A Deadly Education (Scholomance #1) - Naomi Novik Page 0,95
of course I saw Orion go flying past the stairwell heading downward instead. The only place down from here was the senior dorms, and the stairs past that were the ones that would soon be opening up to the graduation hall.
“Lake, you utter wanker, go up!” I yelled, but he had already gone; he didn’t even break stride. I clenched my jaw and looked at Aadhya, who stared back at me, and then I said grimly, “Can you take this?” and ducked my head out from under the sling.
“He’s going to be fine!” Aadhya said, but she was grabbing the sling from me as she said it. She even took the purpleheart piece.
“No, he’s not, I’m going to bash his head in with a brick,” I said, and then we were in the stairwell and I fought my way out of the current running upstream and headed down after him. The grinding felt a lot worse as soon as I was out of the crowd; the stairwell walls were actually vibrating so much they were humming out loud. “Orion!” I yelled again, but there was no sight of him, and he probably couldn’t have heard me over the sound.
As I wasn’t myself a noble hero with a limitless store of mana and all the sense of an unvarnished deck chair, I went down slowly and cautiously. Nobody came up past me: it was the middle of the school day, and this close to end of term the seniors were only in their res hall after curfew anyway. The grinding was even louder after I passed their landing: it was clearly coming from the bottom of the stairs, and I was horribly sure that I was going to find Orion down there with it.
I was nearly down to the next turn in the stairs when he came flying back up towards me, literally: he’d been thrown bodily through the air. He smashed into the wall and fell almost exactly at my feet, gasping. He stared up at me puzzled, and then a gigantic jellyfish-translucent tentacle came groping up around the corner, feeling for him, and he sat up and slashed at it with the thin metal rod he was clutching in his hand. If you would like to envision the dramatic results, get a very large bowl, fill it with jelly, take a toothpick, and very gently press it into the surface and lift it away. If the indentation stays for longer than a second, you’ve had more of an effect than he did.

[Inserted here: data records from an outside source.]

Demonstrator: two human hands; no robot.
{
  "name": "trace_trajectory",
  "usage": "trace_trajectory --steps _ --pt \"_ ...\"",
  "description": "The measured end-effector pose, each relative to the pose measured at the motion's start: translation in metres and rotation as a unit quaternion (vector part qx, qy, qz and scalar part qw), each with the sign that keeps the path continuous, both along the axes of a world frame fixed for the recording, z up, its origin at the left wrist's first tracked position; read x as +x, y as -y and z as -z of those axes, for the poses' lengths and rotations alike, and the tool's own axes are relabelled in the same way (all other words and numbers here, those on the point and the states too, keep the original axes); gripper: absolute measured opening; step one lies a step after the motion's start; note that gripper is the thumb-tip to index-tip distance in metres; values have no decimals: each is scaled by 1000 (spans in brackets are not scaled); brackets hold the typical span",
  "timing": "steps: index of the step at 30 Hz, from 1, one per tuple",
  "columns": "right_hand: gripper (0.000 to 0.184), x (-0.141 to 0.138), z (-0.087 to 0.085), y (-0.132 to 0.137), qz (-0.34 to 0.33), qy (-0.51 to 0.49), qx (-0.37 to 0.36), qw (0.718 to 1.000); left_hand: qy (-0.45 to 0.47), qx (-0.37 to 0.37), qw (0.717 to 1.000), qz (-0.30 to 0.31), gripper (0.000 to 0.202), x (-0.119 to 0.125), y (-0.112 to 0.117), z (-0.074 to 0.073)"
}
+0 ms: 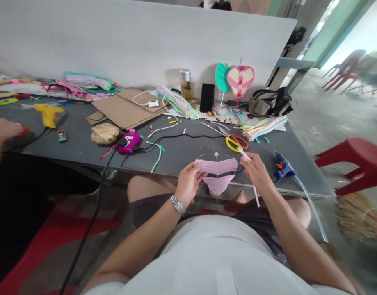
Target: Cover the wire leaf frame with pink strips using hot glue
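My left hand (pixel 188 180) pinches the left edge of a small heart-shaped wire frame, partly covered with pink pleated strips (pixel 217 166). A bare gap crosses the frame between the upper band and the pointed lower part, and its thin wire top is uncovered. In my right hand (pixel 256 170) is a pale pink strip (pixel 256 196), slanting down past the palm, close to the frame's right side. Just beyond the hands lie scissors (pixel 236 142) with one yellow and one red handle. A blue glue gun (pixel 283 166) with a clear glue stick rests right of my right hand.
Bundles of pastel strips (pixel 263 128) lie on the grey table. A magenta power socket (pixel 129 141), a stone-like lump (pixel 104 134), cardboard (pixel 129 108), a phone (pixel 207 98) and finished heart fans (pixel 240 80) stand farther back. Another person's hand (pixel 6 129) is near a yellow glue gun (pixel 49 114).
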State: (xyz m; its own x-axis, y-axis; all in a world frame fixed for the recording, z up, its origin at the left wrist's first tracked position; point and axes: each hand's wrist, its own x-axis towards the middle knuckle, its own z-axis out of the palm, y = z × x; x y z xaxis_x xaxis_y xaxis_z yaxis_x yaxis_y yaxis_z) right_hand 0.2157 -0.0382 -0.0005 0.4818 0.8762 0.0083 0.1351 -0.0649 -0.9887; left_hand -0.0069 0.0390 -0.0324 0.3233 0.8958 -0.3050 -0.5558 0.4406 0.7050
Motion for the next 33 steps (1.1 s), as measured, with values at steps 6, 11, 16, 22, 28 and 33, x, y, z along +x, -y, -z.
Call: trace_trajectory --steps 6,11,16,22,28,33 --pt "36 -20 -28 13 -17 381 -10 925 -17 23 999 -27 41 2 2 -1" --pt "38 -60 -46 1 3 552 -177 815 -38 76 996 -27 39 7 9 -10" --pt "24 -77 -47 -17 -117 529 -230 808 -62 109 992 -34 37 8 13 -14" --pt "22 -78 -31 -23 -156 506 -226 818 -55 91 994 -21 44 7 18 -14" --pt "20 -81 -24 -25 -177 505 -224 815 -54 76 995 -20 46 10 20 -15" --pt "15 -83 -37 -19 -200 500 -232 810 -51 59 997 -26 38 8 18 -18"
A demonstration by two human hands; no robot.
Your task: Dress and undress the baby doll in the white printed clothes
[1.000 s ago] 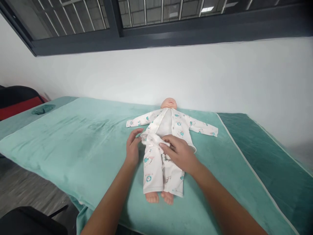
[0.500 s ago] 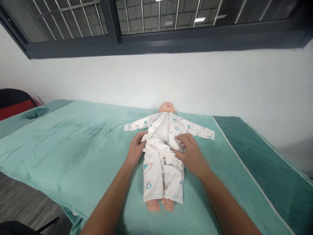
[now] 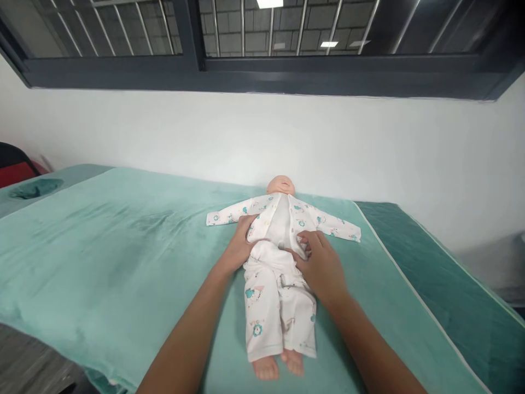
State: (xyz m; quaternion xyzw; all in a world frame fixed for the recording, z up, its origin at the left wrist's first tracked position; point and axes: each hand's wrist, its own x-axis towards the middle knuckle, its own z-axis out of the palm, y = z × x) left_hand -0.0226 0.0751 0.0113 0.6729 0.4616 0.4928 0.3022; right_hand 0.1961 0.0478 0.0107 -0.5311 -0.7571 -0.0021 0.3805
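Observation:
A baby doll lies on its back, head toward the wall and bare feet toward me. It wears a white printed baby jacket, unfastened down the front over a white layer, with both sleeves spread. White printed pants cover its legs. My left hand is closed at the jacket's lower left side, thumb near the waistband. My right hand pinches the lower front edge of the jacket on the right; the exact grip is partly hidden by the fingers.
A green plush cover spreads over the bed, with a darker green strip at right. Behind it stands a white wall under a dark window frame. At far left are a hole in the surface and a red-and-black object.
My left hand has shifted inward and up along the jacket's side, and its front panel there now lies flatter. My right hand stays at the right edge. The view has tilted slightly.

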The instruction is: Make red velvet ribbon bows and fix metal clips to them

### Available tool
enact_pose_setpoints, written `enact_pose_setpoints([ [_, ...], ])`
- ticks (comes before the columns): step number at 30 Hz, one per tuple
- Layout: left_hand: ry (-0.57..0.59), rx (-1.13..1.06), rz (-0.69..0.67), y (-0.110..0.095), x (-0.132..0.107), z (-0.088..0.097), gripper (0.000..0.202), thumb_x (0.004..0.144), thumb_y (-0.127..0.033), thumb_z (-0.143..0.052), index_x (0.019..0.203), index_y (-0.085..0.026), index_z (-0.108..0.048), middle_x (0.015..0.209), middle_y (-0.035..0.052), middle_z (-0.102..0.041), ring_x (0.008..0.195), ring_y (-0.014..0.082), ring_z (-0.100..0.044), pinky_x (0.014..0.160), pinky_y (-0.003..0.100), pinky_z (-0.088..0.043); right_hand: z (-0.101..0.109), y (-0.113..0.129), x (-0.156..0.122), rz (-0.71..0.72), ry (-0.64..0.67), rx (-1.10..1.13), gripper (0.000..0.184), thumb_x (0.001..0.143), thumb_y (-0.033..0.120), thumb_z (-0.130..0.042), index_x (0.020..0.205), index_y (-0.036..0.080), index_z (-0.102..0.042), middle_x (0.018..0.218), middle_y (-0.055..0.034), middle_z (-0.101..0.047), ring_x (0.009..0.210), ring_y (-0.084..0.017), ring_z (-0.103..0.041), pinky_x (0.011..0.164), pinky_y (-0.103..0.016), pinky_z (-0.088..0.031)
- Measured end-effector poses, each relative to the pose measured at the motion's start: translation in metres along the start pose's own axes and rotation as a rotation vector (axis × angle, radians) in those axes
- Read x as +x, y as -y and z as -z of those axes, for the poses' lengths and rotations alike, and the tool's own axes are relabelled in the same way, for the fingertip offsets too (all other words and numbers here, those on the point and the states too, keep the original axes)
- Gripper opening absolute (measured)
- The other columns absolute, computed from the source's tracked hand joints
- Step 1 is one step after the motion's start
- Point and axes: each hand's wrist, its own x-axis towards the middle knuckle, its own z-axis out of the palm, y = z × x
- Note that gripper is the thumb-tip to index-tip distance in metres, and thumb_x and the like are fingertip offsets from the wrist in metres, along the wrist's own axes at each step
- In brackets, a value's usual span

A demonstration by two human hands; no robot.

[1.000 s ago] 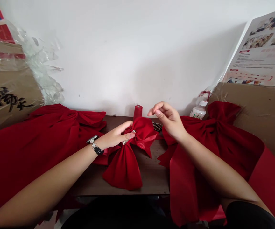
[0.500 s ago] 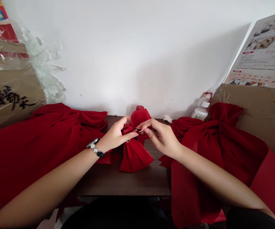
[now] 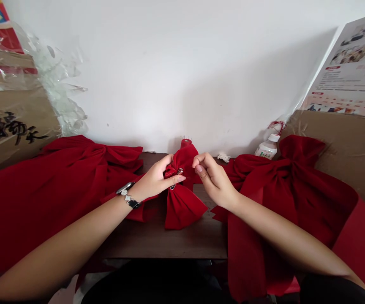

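A small red fabric bow [image 3: 182, 198] stands on end over the dark wooden table [image 3: 170, 240], with a metal clip at its gathered middle. My left hand [image 3: 155, 179], a watch on its wrist, pinches that middle. My right hand [image 3: 212, 177] is closed in a pinch just right of the knot, on something too thin to make out, perhaps a needle or thread. Behind the bow stands a red thread spool [image 3: 185, 142], mostly hidden.
Large red bows lie at the left [image 3: 58, 177] and right [image 3: 280, 185]. A white plastic bottle [image 3: 267, 147] stands by the wall. Cardboard boxes sit at the left [image 3: 14, 114] and right [image 3: 344, 143], with a printed poster [image 3: 350, 71] above the right one.
My right hand came down from mid-air to the bow's knot, then drew slightly right. The bow was lifted and turned upright; a metal pin seen at the knot half a second ago no longer shows.
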Motion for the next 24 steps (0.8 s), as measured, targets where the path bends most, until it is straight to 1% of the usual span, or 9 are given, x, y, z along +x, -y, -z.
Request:
enact_pose_setpoints([
  [2, -0.008, -0.021, 0.008, 0.0013, 0.0001, -0.0009, 0.052, 0.080, -0.035, -0.068, 0.126, -0.020, -0.050, 0.120, 0.0093, -0.062, 0.110, 0.0244, -0.059, 0.094, 0.037, -0.047, -0.0024, 0.0013, -0.0008, -0.005, 0.038, -0.009, 0.007, 0.097, 0.020, -0.037, 0.095, 0.019, -0.044, 0.080, -0.0003, -0.049, 0.066, -0.011, -0.044, 0.063, -0.023, -0.038],
  [5, -0.027, 0.016, -0.001, 0.0020, -0.0005, -0.0025, 0.051, 0.079, -0.035, -0.069, 0.124, -0.019, -0.052, 0.121, 0.0101, -0.062, 0.110, 0.0254, -0.059, 0.094, 0.038, -0.046, -0.0059, 0.0020, -0.0003, -0.036, 0.083, -0.004, 0.006, 0.093, 0.022, -0.047, 0.098, 0.019, -0.047, 0.079, -0.0002, -0.052, 0.066, -0.011, -0.046, 0.066, -0.024, -0.040],
  [8, -0.040, 0.073, -0.005, 0.0003, -0.0010, -0.0037, 0.050, 0.077, -0.037, -0.070, 0.121, -0.018, -0.055, 0.117, 0.0100, -0.064, 0.104, 0.0247, -0.061, 0.091, 0.036, -0.048, -0.0075, -0.0004, 0.0018, -0.076, 0.073, -0.002, 0.005, 0.090, 0.023, -0.054, 0.088, 0.018, -0.053, 0.075, 0.0002, -0.054, 0.064, -0.010, -0.046, 0.064, -0.022, -0.040],
  [11, -0.032, 0.029, 0.003, -0.0022, -0.0003, -0.0034, 0.053, 0.078, -0.038, -0.069, 0.125, -0.019, -0.053, 0.121, 0.0102, -0.063, 0.106, 0.0246, -0.060, 0.092, 0.035, -0.048, -0.0074, -0.0042, 0.0037, -0.100, 0.067, 0.021, 0.011, 0.090, 0.022, -0.052, 0.081, 0.017, -0.054, 0.068, 0.0011, -0.052, 0.059, -0.010, -0.044, 0.059, -0.021, -0.039],
  [14, -0.030, -0.028, 0.029, -0.0034, 0.0011, -0.0023, 0.055, 0.078, -0.038, -0.069, 0.127, -0.019, -0.052, 0.124, 0.0104, -0.062, 0.112, 0.0259, -0.058, 0.097, 0.038, -0.045, -0.0069, -0.0057, 0.0041, -0.110, 0.069, 0.056, 0.010, 0.090, 0.022, -0.051, 0.082, 0.017, -0.053, 0.065, 0.0022, -0.048, 0.058, -0.009, -0.042, 0.059, -0.021, -0.039],
  [17, -0.025, -0.008, 0.052, -0.0030, 0.0015, -0.0024, 0.058, 0.075, -0.038, -0.072, 0.126, -0.019, -0.053, 0.125, 0.0103, -0.062, 0.113, 0.0268, -0.058, 0.097, 0.040, -0.045, -0.0064, -0.0048, 0.0035, -0.120, 0.094, 0.096, 0.009, 0.090, 0.025, -0.052, 0.086, 0.017, -0.054, 0.065, 0.0030, -0.048, 0.056, -0.009, -0.041, 0.057, -0.020, -0.039],
  [19, 0.003, 0.028, 0.066, -0.0024, 0.0012, -0.0030, 0.059, 0.073, -0.037, -0.073, 0.126, -0.019, -0.054, 0.124, 0.0103, -0.062, 0.110, 0.0270, -0.059, 0.095, 0.039, -0.046, -0.0062, -0.0043, 0.0030, -0.111, 0.122, 0.084, 0.010, 0.090, 0.028, -0.054, 0.087, 0.018, -0.055, 0.062, 0.0044, -0.045, 0.053, -0.008, -0.038, 0.055, -0.019, -0.036],
  [21, 0.035, 0.054, 0.065, -0.0017, 0.0009, -0.0031, 0.060, 0.072, -0.036, -0.074, 0.126, -0.019, -0.054, 0.124, 0.0104, -0.062, 0.108, 0.0273, -0.060, 0.093, 0.038, -0.047, -0.0059, -0.0047, 0.0030, -0.107, 0.144, 0.057, 0.011, 0.089, 0.027, -0.056, 0.084, 0.017, -0.055, 0.060, 0.0054, -0.043, 0.052, -0.007, -0.036, 0.053, -0.019, -0.034],
  [24, 0.067, -0.004, 0.047, -0.0002, 0.0020, -0.0015, 0.054, 0.075, -0.035, -0.071, 0.124, -0.018, -0.057, 0.123, 0.0102, -0.063, 0.110, 0.0275, -0.059, 0.095, 0.038, -0.045, -0.0056, -0.0068, 0.0035, -0.109, 0.129, 0.004, 0.011, 0.090, 0.024, -0.054, 0.082, 0.017, -0.054, 0.058, 0.0058, -0.040, 0.052, -0.007, -0.035, 0.052, -0.019, -0.033],
])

Orion looked at the rod with a confused and betrayed expression: it had to be some artifact that had switched off. The tentacle was going straight for his arm in return. I had to reach out and touch it—I used the very tip of my left little finger—and shock it with the electrical-charge spell I’d got from Nkoyo. It recoiled long enough for me to grab Orion by the arm and help him scramble to his feet, and also to drag him up a few steps. Then I met resistance. “No, I have to—” he said.
“Get your brains beaten out against the stairwell?” I snarled at him, and pulled his head down as the tentacle lashed back over our heads.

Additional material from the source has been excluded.